◆ THE TASK
Find the line with "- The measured" and the line with "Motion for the" in the entries below; output exactly those two lines, every line between them, and no others.

┌────────

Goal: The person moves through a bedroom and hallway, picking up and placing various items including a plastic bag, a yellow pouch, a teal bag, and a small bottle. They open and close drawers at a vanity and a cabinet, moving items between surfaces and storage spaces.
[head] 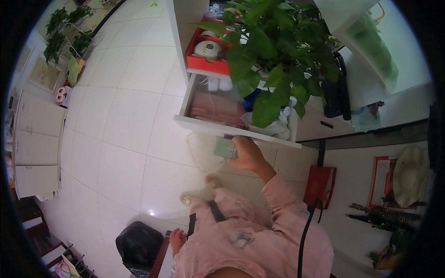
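My right hand [248,154] grips a small green box [223,147] that bears writing, just in front of an open white drawer [215,124]. Its fingers are close to the dark handle on the drawer front; whether they touch it I cannot tell. Inside the drawer lie pink folded items [217,107], a white plastic bag [274,127] and something blue [251,100]. My left hand [177,239] is low by my side, fingers loosely curled and apart, with nothing seen in it. It is near a dark red edge [160,255].
A leafy potted plant [274,45] hangs over the drawer, hiding part of it. Above the drawer stands a red divided box [208,62]. A black plastic bag [139,245] is at lower left on the tiled floor [121,121]. A red bag or box [318,186] stands at right.
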Available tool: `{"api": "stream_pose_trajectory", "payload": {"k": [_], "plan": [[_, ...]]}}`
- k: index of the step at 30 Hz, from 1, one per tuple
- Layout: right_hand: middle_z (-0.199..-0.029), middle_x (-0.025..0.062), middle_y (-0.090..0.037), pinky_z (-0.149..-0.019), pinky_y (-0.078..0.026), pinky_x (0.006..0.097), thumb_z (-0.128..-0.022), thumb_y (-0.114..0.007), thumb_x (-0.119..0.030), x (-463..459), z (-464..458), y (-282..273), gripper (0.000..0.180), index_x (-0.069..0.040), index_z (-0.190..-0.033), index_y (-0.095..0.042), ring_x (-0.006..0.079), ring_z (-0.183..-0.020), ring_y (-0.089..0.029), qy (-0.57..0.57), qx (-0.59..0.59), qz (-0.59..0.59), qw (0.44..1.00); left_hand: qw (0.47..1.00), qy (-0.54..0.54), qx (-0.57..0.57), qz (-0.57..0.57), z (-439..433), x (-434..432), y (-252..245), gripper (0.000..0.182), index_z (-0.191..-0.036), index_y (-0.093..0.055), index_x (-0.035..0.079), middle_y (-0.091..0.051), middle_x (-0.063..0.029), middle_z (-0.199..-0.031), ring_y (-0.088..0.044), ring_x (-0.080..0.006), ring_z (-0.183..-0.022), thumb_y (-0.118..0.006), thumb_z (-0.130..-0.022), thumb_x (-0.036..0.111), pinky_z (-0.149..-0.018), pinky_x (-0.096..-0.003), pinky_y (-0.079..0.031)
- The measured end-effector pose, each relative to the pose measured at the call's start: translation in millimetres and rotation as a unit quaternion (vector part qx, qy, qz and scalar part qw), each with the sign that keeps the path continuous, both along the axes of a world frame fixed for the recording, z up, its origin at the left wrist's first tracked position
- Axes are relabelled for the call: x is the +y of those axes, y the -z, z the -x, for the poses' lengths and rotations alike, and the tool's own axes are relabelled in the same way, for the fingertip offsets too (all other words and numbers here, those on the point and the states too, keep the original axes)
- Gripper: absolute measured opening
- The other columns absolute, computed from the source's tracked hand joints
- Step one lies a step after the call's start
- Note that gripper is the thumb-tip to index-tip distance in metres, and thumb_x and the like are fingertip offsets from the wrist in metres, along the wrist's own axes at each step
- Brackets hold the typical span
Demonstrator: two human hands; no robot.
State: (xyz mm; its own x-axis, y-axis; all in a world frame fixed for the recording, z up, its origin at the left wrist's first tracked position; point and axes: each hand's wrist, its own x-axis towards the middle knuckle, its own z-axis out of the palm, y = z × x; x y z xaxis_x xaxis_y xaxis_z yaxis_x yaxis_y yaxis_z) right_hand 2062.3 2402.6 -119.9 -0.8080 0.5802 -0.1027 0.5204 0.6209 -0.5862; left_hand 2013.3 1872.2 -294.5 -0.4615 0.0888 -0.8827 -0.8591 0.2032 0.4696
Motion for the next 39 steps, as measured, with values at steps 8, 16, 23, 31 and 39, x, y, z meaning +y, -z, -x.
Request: {"api": "stream_pose_trajectory", "payload": {"k": [8, 16, 23, 31, 39], "plan": [[-0.116, 0.0214, -0.053, -0.093, -0.041, 0.0408, -0.069, -0.075, -0.026, 13, 3, -27, 0.063, 0.001, -0.119, -0.048, 0.0371, -0.109, -0.051, -0.010, 0.168, 0.033, 0.985, 0.995, 0.074, 0.030, 0.051, 14, 18, -20, 0.028, -0.115, -0.051, -0.001, -0.062, -0.0122, -0.090, -0.060, -0.0179, -0.068, -0.047, -0.089, 0.008, -0.059, -0.0281, -0.052], [-0.110, 0.0237, -0.056, -0.089, -0.043, 0.0423, -0.072, -0.071, -0.035, 93, 29, 14, 0.062, 0.002, -0.117, -0.051, 0.0373, -0.105, -0.053, 0.059, 0.017, -0.083, 0.995, 0.988, 0.133, 0.062, 0.055, 15, 17, -20, 0.030, -0.116, -0.052, -0.001, -0.063, -0.0125, -0.094, -0.061, -0.0177, -0.071, -0.049, -0.088, 0.009, -0.062, -0.0269, -0.053], [-0.104, 0.0166, -0.060, -0.085, -0.044, 0.0434, -0.069, -0.070, -0.025, 107, 34, 64, 0.043, -0.004, -0.105, -0.059, 0.0348, -0.098, -0.055, -0.007, 0.086, -0.224, 0.971, 0.989, 0.130, 0.044, 0.051, 9, 15, -16, 0.030, -0.116, -0.052, 0.000, -0.063, -0.0122, -0.094, -0.062, -0.0180, -0.070, -0.050, -0.088, 0.010, -0.060, -0.0263, -0.052], [-0.092, 0.0156, -0.062, -0.076, -0.046, 0.0421, -0.078, -0.065, -0.017, 55, -3, -13, 0.020, -0.005, -0.094, -0.061, 0.0325, -0.082, -0.059, 0.088, 0.229, -0.174, 0.953, 0.997, 0.052, 0.035, 0.040, -21, 1, -1, 0.028, -0.115, -0.053, 0.000, -0.063, -0.0126, -0.093, -0.062, -0.0186, -0.069, -0.050, -0.088, 0.008, -0.060, -0.0281, -0.053], [-0.068, 0.0105, -0.061, -0.068, -0.048, 0.0401, -0.077, -0.066, -0.011, 1, -9, 23, 0.006, -0.005, -0.076, -0.064, 0.0346, -0.069, -0.059, 0.113, 0.162, -0.104, 0.975, 0.995, 0.066, 0.035, 0.065, -34, 6, 13, 0.028, -0.114, -0.052, -0.001, -0.063, -0.0130, -0.093, -0.062, -0.0204, -0.070, -0.051, -0.087, 0.007, -0.062, -0.0295, -0.053]]}}
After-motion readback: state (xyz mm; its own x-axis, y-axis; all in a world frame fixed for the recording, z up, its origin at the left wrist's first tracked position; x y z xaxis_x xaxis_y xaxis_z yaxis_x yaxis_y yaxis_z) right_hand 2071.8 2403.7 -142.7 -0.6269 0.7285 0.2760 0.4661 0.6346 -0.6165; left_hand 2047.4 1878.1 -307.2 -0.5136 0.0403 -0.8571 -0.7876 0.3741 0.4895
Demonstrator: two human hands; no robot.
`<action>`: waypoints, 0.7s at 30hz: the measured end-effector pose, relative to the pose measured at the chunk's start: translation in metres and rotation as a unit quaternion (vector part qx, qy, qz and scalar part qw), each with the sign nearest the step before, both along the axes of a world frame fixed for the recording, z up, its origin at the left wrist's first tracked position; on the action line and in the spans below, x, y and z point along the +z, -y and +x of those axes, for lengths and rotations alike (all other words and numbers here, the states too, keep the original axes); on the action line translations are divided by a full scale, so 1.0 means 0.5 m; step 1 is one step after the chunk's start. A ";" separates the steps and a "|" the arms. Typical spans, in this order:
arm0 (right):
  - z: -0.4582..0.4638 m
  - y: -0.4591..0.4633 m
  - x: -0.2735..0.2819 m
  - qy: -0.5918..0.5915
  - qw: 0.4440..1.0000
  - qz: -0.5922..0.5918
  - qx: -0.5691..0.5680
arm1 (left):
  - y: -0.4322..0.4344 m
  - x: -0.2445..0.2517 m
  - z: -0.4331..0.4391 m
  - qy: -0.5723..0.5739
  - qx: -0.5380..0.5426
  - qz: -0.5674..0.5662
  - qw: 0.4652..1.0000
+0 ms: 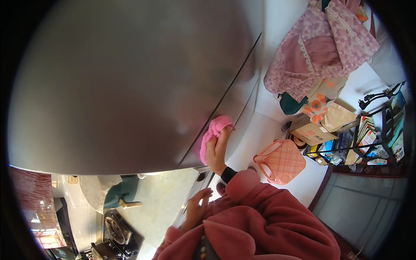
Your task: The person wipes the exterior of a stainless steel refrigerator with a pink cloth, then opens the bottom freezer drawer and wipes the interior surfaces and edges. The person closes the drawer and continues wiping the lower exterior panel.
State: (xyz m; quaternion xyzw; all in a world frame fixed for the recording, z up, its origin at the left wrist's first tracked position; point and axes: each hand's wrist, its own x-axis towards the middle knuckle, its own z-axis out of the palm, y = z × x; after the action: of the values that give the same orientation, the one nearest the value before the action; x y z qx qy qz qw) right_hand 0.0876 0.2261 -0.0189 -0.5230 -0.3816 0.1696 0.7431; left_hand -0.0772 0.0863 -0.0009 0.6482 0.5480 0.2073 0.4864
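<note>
My right hand (217,152) holds a bunched pink cloth (215,131) against a large smooth grey appliance front (130,91), which looks like a refrigerator. The cloth touches the surface beside the dark seam that crosses the front. A dark cuff shows at my right wrist, below a red sleeve. Nearer my body, my left hand (196,206) is raised with its fingers a little bent and apart, holding nothing. It is close to the edge of a pale countertop (159,201).
A pink plastic stool (282,161) stands on the tiled floor. Beyond it are a cardboard box (313,133) and a black rack (354,148) with packets and booklets. Floral aprons (321,52) hang at the upper right. A gas stove (117,227) lies at lower left.
</note>
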 end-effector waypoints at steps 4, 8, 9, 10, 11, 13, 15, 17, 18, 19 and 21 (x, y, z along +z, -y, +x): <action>0.012 -0.055 -0.085 -0.086 0.990 -0.073 -0.090 | 0.006 0.001 -0.011 -0.001 -0.014 0.011 1.000; 0.035 -0.110 -0.223 -0.253 0.950 -0.124 -0.138 | 0.019 0.004 -0.025 -0.001 -0.011 0.023 1.000; 0.041 -0.108 -0.263 -0.320 0.933 -0.127 -0.105 | 0.021 0.000 -0.029 0.003 -0.013 0.028 1.000; 0.043 -0.109 -0.302 -0.384 0.911 -0.127 -0.074 | 0.020 -0.003 -0.031 0.007 -0.017 0.032 0.999; 0.040 -0.115 -0.341 -0.436 0.891 -0.100 -0.077 | 0.017 -0.003 -0.030 0.008 -0.030 0.033 0.999; 0.030 -0.132 -0.403 -0.536 0.840 -0.036 -0.081 | 0.002 -0.001 -0.023 0.011 -0.061 0.038 0.997; 0.014 -0.121 -0.419 -0.619 0.785 0.003 -0.002 | 0.001 0.020 -0.018 0.021 -0.054 0.016 0.998; -0.001 -0.106 -0.417 -0.635 0.773 0.003 0.011 | -0.002 0.017 -0.023 0.029 -0.065 0.018 0.997; -0.032 -0.084 -0.367 -0.612 0.790 -0.029 -0.005 | 0.002 -0.002 -0.040 0.032 -0.064 0.029 0.997; -0.051 -0.066 -0.317 -0.589 0.806 -0.054 -0.025 | 0.004 -0.011 -0.052 0.034 -0.069 0.042 0.996; -0.059 -0.051 -0.278 -0.525 0.835 -0.152 -0.054 | -0.010 -0.001 -0.053 0.041 -0.090 0.051 0.994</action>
State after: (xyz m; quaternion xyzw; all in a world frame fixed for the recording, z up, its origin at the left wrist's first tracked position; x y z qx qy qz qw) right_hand 0.0583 0.2517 -0.1579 -0.4811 0.1256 0.4345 0.7510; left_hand -0.1035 0.0913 -0.0016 0.7094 0.4562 0.2168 0.4915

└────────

◆ TASK ANSWER
- The measured end-effector pose, each relative to the pose measured at the call's start: translation in millimetres and rotation as a unit quaternion (vector part qx, qy, qz and scalar part qw), each with the sign that keeps the path continuous, both along the axes of a world frame fixed for the recording, z up, its origin at the left wrist's first tracked position
- Axes are relabelled for the call: x is the +y of those axes, y the -z, z the -x, for the poses' lengths and rotations alike, and the tool's own axes are relabelled in the same way, for the fingertip offsets too (all other words and numbers here, those on the point and the states too, keep the original axes)
- Gripper: absolute measured opening
- The other columns absolute, computed from the source's tracked hand joints
- Step one lies a step after the call's start
- Note that gripper is the thumb-tip to index-tip distance in metres, and thumb_x and the like are fingertip offsets from the wrist in metres, along the wrist's own axes at each step
- Brackets hold the typical span
Demonstrator: two human hands; no robot.
State: (xyz mm; its own x-axis, y-axis; all in a world frame fixed for the recording, z up, its origin at the left wrist's first tracked position; point and axes: each hand's wrist, its own x-axis towards the middle knuckle, its own z-axis out of the palm, y = z × x; x y z xaxis_x xaxis_y xaxis_z yaxis_x yaxis_y yaxis_z) right_hand 2062.3 2402.6 -119.9 -0.8080 0.5802 -0.1027 0.5204 0.6209 -0.5862; left_hand 2013.3 1872.2 -294.5 -0.4615 0.0888 -0.8827 -0.8591 0.2032 0.4696
Motion for the next 39 steps, as measured, with values at steps 8, 16, 23, 31 and 39, x, y, z meaning +y, -z, -x.

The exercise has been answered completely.